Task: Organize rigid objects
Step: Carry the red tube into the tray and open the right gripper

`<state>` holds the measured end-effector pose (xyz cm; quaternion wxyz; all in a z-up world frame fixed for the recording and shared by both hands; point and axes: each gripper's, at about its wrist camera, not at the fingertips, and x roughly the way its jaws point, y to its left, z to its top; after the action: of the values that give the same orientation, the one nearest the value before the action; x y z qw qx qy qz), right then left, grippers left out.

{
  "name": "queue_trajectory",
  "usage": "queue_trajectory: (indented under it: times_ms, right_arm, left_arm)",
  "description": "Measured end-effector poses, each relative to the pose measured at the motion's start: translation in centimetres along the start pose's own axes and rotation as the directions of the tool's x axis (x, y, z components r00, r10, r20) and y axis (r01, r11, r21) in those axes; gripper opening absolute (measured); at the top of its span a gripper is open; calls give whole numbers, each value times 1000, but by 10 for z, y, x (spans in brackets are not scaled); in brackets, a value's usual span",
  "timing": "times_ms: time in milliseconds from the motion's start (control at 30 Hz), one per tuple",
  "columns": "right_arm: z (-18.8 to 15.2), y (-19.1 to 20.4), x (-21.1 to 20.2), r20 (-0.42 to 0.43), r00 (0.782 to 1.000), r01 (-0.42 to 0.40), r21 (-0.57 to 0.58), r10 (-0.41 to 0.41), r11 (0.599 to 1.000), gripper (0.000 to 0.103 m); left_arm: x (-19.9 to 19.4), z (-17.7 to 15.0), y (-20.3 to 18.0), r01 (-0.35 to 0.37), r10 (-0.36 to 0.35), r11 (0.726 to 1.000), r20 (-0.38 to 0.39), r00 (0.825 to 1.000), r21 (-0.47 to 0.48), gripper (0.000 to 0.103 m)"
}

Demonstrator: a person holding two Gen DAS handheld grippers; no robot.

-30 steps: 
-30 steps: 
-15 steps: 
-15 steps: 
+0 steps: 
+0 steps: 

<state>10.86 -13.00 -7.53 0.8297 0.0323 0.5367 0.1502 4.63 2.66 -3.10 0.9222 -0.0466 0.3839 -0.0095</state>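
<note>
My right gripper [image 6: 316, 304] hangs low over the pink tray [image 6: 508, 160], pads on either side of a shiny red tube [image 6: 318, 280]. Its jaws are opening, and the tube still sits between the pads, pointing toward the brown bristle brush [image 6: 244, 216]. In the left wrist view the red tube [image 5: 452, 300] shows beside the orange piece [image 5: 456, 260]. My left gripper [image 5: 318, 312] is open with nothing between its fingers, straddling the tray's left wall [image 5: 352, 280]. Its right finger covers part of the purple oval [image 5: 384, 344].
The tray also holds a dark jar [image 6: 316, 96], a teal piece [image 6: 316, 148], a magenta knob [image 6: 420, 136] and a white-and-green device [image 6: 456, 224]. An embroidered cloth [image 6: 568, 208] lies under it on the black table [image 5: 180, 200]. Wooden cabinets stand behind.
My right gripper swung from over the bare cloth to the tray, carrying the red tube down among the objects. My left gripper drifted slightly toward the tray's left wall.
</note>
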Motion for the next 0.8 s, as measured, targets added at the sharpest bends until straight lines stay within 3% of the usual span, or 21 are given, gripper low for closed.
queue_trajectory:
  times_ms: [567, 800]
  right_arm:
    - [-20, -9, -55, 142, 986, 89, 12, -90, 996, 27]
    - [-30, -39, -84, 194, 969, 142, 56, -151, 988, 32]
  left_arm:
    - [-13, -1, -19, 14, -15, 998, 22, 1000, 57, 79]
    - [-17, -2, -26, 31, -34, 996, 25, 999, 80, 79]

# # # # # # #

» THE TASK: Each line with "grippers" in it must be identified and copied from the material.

» RESPONSE TO THIS TASK:
`<state>` holds the measured end-effector pose (xyz cm; quaternion wxyz; all in a z-up world frame fixed for the recording and shared by both hands; point and axes: each gripper's, at about its wrist camera, not at the fingertips, and x roughly the way its jaws point, y to its left, z to its top; after the action: of the values that give the same orientation, the one nearest the value before the action; x y z qw qx qy qz), right then left, grippers left out.
Demonstrator: a person holding two Gen DAS handheld grippers; no robot.

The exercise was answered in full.